## Task to complete
Write the data out in full and word for word. Do not include images.

## Data shown
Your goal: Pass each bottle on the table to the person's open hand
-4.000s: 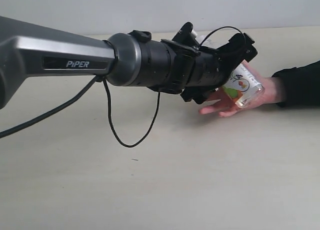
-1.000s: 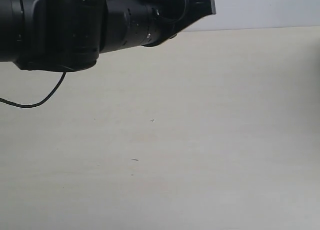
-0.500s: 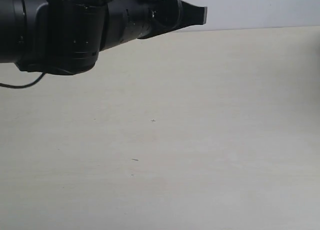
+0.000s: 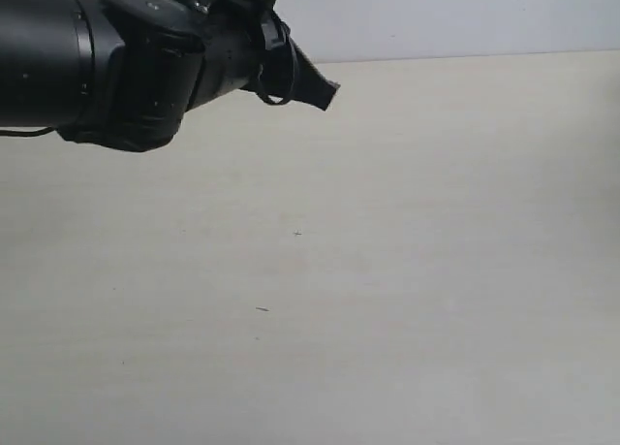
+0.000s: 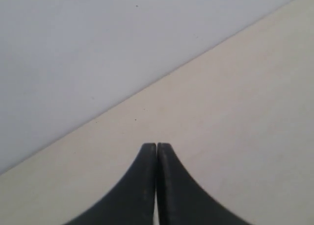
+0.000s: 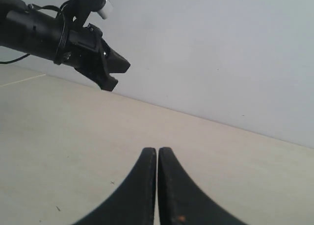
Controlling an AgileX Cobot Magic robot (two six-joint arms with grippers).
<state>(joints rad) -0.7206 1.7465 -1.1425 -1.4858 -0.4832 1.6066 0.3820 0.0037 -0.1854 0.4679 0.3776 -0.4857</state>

## Result
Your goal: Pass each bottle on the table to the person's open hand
-4.000s: 
-1.000s: 
-0.500s: 
+0.000s: 
+0.000s: 
+0.000s: 
Controlling an AgileX Cobot Magic robot (two six-joint arms with grippers).
<state>(joints rad) -0.7206 1.7465 -1.1425 -1.4858 -0.4832 1.6066 0.3820 0.0037 -0.1854 0.4679 0.3776 -0.4857</state>

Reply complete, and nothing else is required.